4.8 KiB
PRD-0001: OpenAI-Compatible HTTP Proxy
Date: 2026-03-18
Status: Implemented
Requested by: Rafael Ruiz (CTO)
Implemented in: PR #58
Related ADR: ADR-0001 (gRPC as primary interface)
Problem
The Brunix Assistance Engine exposes a gRPC interface as its primary API. gRPC is the right choice for performance and type safety in server-to-server communication, but it creates a significant adoption barrier for two categories of consumers:
Existing OpenAI integrations. Any tool or client already configured to call the OpenAI API — VS Code extensions using continue.dev, LiteLLM routers, Open WebUI instances, internal tooling at 101OBEX, Corp — requires code changes to switch to gRPC. The switching cost is non-trivial and creates friction that slows adoption.
Model replacement use case. The core strategic value of the Brunix RAG is that it can replace direct OpenAI API consumption with a locally-hosted, domain-specific assistant that has no per-token cost and no data privacy concerns. This value proposition is only actionable if the replacement is transparent — i.e., the client does not need to change to consume the Brunix RAG instead of OpenAI.
Without a compatibility layer, the Brunix engine cannot serve as a drop-in replacement for OpenAI models. Every potential adopter faces an integration project instead of a configuration change.
Solution
Implement an HTTP server running alongside the gRPC server that exposes:
- The OpenAI Chat Completions API (
/v1/chat/completions) — both streaming and non-streaming - The OpenAI Completions API (
/v1/completions) — legacy support - The OpenAI Models API (
/v1/models) — for compatibility with clients that enumerate available models - The Ollama Chat API (
/api/chat) — NDJSON streaming format - The Ollama Generate API (
/api/generate) — for Ollama-native clients - The Ollama Tags API (
/api/tags) — for clients that list available models - A health endpoint (
/health)
The proxy bridges HTTP → gRPC internally: stream: false routes to AskAgent, stream: true routes to AskAgentStream. The gRPC interface remains the primary interface and is not modified.
Any client that currently points to https://api.openai.com can be reconfigured to point to http://localhost:8000 (or the server's address) with model: brunix and will work without any other change.
Scope
In scope:
- OpenAI-compatible endpoints as listed above
- Ollama-compatible endpoints as listed above
- Routing
stream: falsetoAskAgentandstream: truetoAskAgentStream - Session ID propagation via the
session_idextension field inChatCompletionRequest - Health endpoint
Out of scope:
- OpenAI function calling / tool use
- OpenAI embeddings API (
/v1/embeddings) - OpenAI fine-tuning or moderation APIs
- Authentication / API key validation (handled at infrastructure level)
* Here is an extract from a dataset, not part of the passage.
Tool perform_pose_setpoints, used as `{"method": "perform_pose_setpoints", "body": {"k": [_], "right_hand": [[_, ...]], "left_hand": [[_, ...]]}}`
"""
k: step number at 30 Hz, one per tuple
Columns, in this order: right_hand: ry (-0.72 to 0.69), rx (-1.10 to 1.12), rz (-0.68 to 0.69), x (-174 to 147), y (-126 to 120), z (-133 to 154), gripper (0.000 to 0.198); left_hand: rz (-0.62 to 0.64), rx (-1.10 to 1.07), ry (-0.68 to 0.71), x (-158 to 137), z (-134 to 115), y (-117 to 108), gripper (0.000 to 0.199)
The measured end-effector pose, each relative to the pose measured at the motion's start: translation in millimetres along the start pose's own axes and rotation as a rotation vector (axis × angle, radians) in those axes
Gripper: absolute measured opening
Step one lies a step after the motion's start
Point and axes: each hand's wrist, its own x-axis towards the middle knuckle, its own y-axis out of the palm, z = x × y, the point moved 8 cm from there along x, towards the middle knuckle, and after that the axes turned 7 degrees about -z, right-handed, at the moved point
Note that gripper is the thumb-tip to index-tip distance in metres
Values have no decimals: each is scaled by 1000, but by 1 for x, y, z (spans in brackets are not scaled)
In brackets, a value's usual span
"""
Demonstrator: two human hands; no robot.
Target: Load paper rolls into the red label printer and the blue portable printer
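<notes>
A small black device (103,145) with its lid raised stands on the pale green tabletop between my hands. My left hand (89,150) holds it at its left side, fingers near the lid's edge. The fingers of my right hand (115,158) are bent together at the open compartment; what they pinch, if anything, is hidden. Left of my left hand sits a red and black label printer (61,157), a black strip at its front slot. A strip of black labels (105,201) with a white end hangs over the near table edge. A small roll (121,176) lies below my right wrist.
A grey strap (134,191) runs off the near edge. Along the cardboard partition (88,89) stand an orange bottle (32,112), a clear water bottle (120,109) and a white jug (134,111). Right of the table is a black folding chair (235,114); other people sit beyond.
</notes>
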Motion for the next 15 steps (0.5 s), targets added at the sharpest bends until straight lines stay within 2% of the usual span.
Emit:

- Multi-turn conversation reconstruction from the message array (the proxy extracts only the last user message as the query)
Technical implementation
Stack: FastAPI + uvicorn, running on port 8000 inside the same container as the gRPC server.
Concurrency: An asyncio event loop bridges FastAPI's async context with the synchronous gRPC calls via a dedicated ThreadPoolExecutor (configurable via PROXY_THREAD_WORKERS, default 20). This prevents gRPC blocking calls from stalling the async HTTP server.
Streaming: An asyncio.Queue connects the gRPC token stream (produced in a thread) with the FastAPI StreamingResponse (consumed in the async event loop). Tokens are forwarded as SSE events (OpenAI format) or NDJSON (Ollama format) as they arrive from AskAgentStream.
Entry point: entrypoint.sh starts both the gRPC server and the HTTP proxy as parallel processes. If either crashes, the other is terminated — the container fails cleanly rather than entering a partially active state.
Environment variables:
| Variable | Default | Description |
|---|---|---|
BRUNIX_GRPC_TARGET |
localhost:50051 |
gRPC server address |
PROXY_MODEL_ID |
brunix |
Model name returned by /v1/models and /api/tags |
PROXY_THREAD_WORKERS |
20 |
ThreadPoolExecutor size for gRPC calls |
Validation
Functional: Any OpenAI-compatible client (continue.dev, LiteLLM, Open WebUI) can be pointed at http://localhost:8000 with model: brunix and successfully send queries to the Brunix RAG without code changes.
Strategic: The VS Code extension and any 101OBEX, Corp internal tooling currently consuming OpenAI can switch to the Brunix RAG by changing one endpoint URL and one model name. No other changes required.
Impact on existing interfaces
The gRPC interface (AskAgent, AskAgentStream, EvaluateRAG) is unchanged. Existing gRPC clients are not affected. The proxy is additive — it does not replace the gRPC interface, it complements it.